Auditing for Human Expertise
- URL: http://arxiv.org/abs/2306.01646v3
- Date: Mon, 25 Nov 2024 13:59:11 GMT
- Title: Auditing for Human Expertise
- Authors: Rohan Alur, Loren Laine, Darrick K. Li, Manish Raghavan, Devavrat Shah, Dennis Shung,
- Abstract summary: We develop a statistical framework under which we can pose this question as a natural hypothesis test.
We propose a simple procedure which tests whether expert predictions are statistically independent from the outcomes of interest.
A rejection of our test thus suggests that human experts may add value to any algorithm trained on the available data.

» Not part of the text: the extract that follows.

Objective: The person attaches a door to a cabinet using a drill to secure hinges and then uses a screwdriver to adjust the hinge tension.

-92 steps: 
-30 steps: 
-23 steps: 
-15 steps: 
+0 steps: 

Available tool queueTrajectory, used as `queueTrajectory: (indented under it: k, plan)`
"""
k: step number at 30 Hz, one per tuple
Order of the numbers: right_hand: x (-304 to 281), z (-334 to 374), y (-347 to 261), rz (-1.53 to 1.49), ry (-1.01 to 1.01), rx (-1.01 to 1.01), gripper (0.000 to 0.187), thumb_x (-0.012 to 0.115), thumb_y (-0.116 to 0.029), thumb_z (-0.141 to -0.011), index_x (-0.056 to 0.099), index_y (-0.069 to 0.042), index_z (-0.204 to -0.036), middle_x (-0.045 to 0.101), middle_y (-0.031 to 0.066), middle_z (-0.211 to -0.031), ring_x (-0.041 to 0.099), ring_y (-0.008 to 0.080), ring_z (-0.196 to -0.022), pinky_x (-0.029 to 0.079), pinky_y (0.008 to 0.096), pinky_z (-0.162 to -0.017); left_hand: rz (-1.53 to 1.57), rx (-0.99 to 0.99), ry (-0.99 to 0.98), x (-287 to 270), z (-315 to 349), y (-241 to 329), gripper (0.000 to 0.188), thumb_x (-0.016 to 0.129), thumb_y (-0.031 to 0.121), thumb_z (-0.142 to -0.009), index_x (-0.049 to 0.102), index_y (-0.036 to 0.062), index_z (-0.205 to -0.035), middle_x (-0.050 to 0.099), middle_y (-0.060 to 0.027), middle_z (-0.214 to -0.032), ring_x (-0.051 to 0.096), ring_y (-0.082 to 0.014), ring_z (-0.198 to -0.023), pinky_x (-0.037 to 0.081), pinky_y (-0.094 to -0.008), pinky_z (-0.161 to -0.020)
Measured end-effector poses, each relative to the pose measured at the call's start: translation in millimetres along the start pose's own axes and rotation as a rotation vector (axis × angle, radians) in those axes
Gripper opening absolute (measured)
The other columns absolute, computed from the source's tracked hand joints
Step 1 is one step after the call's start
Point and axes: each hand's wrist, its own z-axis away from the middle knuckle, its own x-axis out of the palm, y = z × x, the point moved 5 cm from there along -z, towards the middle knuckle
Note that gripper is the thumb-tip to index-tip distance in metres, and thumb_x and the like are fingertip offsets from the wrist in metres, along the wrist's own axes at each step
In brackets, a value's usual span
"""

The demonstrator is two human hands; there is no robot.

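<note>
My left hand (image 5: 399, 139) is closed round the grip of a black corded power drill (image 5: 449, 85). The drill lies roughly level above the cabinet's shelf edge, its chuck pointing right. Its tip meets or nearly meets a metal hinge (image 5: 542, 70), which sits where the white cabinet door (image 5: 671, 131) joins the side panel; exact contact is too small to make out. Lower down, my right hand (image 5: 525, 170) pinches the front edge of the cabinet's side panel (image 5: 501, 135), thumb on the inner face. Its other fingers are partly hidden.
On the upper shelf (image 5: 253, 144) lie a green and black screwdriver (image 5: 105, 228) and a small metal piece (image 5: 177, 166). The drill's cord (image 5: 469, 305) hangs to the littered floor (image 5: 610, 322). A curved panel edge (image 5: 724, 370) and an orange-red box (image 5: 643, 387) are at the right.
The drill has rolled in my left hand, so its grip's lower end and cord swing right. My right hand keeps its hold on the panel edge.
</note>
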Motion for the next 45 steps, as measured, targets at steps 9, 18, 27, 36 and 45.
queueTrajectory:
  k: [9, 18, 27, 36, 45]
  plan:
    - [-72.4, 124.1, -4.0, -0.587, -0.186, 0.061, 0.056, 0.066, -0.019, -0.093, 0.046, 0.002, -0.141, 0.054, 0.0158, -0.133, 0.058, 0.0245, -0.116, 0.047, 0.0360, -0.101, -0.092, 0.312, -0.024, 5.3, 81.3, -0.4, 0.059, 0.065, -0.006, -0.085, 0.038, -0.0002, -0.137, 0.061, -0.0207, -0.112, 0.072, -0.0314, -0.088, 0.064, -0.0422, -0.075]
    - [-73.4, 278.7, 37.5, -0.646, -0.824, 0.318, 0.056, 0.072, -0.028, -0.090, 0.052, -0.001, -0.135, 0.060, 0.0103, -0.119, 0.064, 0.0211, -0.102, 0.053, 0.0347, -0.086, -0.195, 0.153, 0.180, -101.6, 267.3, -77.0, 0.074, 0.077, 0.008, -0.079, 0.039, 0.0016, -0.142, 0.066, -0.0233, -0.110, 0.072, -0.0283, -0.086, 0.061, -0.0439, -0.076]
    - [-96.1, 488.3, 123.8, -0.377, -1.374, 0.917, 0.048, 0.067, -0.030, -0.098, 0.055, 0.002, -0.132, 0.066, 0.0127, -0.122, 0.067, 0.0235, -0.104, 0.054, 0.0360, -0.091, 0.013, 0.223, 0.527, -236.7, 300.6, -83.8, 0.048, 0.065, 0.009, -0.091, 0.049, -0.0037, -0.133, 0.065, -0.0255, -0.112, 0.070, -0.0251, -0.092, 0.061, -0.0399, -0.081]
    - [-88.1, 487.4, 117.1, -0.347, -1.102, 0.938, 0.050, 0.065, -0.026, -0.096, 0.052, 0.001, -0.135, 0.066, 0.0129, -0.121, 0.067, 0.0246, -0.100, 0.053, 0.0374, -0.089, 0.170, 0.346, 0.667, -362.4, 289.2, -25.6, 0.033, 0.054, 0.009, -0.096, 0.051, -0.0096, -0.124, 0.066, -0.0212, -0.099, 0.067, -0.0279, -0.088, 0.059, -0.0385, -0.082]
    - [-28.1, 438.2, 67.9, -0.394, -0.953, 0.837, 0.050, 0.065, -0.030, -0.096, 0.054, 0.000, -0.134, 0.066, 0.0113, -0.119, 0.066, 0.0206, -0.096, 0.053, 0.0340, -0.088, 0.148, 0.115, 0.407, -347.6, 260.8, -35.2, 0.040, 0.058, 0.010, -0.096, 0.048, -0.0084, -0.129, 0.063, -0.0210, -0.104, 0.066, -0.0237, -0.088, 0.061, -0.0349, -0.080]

- Score: 12.967730957018688
- License:
- Abstract: High-stakes prediction tasks (e.g., patient diagnosis) are often handled by trained human experts. A common source of concern about automation in these settings is that experts may exercise intuition that is difficult to model and/or have access to information (e.g., conversations with a patient) that is simply unavailable to a would-be algorithm. This raises a natural question whether human experts add value which could not be captured by an algorithmic predictor. We develop a statistical framework under which we can pose this question as a natural hypothesis test. Indeed, as our framework highlights, detecting human expertise is more subtle than simply comparing the accuracy of expert predictions to those made by a particular learning algorithm. Instead, we propose a simple procedure which tests whether expert predictions are statistically independent from the outcomes of interest after conditioning on the available inputs (`features'). A rejection of our test thus suggests that human experts may add value to any algorithm trained on the available data, and has direct implications for whether human-AI `complementarity' is achievable in a given prediction task. We highlight the utility of our procedure using admissions data collected from the emergency department of a large academic hospital system, where we show that physicians' admit/discharge decisions for patients with acute gastrointestinal bleeding (AGIB) appear to be incorporating information that is not available to a standard algorithmic screening tool. This is despite the fact that the screening tool is arguably more accurate than physicians' discretionary decisions, highlighting that -- even absent normative concerns about accountability or interpretability -- accuracy is insufficient to justify algorithmic automation.